Hi there!
Well its a hard call because it could have been just those two particular fish by the sound of it... and at 5 weeks of having fish in there your filter may have managed to cycle, so your water parameters may actually turn out to look ok, but...
I'll tell you one of the funny things about this hobby: it turns out, no matter how nice and friendly and helpful your store folks are, that its just one of the baseline things of the hobby that you really need to learn about and do water testing yourself. The water is just too important and the several ways in which store testing can go wrong just happen too often. Sometimes they are using the wrong or outdated types or ages of test kits. Sometimes they "soften" the message the tests give when they tell you the "results."

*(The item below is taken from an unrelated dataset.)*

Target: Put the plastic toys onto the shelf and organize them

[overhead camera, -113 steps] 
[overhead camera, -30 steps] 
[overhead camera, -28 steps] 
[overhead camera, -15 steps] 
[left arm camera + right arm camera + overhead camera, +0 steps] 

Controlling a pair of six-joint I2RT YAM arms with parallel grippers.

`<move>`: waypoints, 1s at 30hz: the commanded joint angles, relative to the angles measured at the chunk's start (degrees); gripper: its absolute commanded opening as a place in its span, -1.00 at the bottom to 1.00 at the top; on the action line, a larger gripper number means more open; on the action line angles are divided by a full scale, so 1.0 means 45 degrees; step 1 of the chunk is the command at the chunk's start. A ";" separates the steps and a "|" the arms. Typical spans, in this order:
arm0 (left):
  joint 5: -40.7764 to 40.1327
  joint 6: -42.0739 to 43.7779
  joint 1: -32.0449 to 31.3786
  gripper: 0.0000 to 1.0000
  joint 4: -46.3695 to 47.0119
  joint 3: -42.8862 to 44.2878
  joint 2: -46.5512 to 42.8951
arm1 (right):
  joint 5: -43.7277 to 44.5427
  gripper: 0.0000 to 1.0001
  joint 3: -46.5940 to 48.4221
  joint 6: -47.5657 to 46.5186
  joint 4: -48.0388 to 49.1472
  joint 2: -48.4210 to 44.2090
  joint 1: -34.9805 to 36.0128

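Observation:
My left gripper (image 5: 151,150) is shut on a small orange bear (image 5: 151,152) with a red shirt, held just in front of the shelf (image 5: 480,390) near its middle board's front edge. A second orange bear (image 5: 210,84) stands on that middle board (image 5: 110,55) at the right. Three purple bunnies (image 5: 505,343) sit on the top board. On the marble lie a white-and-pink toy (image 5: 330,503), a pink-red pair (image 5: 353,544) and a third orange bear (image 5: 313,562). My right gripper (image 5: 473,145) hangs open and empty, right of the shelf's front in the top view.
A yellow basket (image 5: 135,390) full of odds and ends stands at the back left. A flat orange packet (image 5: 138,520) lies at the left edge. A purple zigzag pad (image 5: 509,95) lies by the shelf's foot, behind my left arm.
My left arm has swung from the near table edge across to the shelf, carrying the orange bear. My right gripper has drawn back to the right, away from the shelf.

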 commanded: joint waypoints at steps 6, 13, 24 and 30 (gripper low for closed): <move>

We try to tell all our beginners here to get a good liquid-reagent based testing kit. The one I and many others like and use is the API Freshwater Master Test Kit, which includes tests for ammonia, nitrite(NO2), pH and nitrate(NO3), all of which are liquid based tests, with enough drops to last a long time. Its not that a good aquarist can't tell lots of the same info by watching his/her fish, but that as a beginner the test kit and numbers allow you to put some physical reality to the skills you need to learn and the knowledge you are trying to master about the connection between your water and the fish.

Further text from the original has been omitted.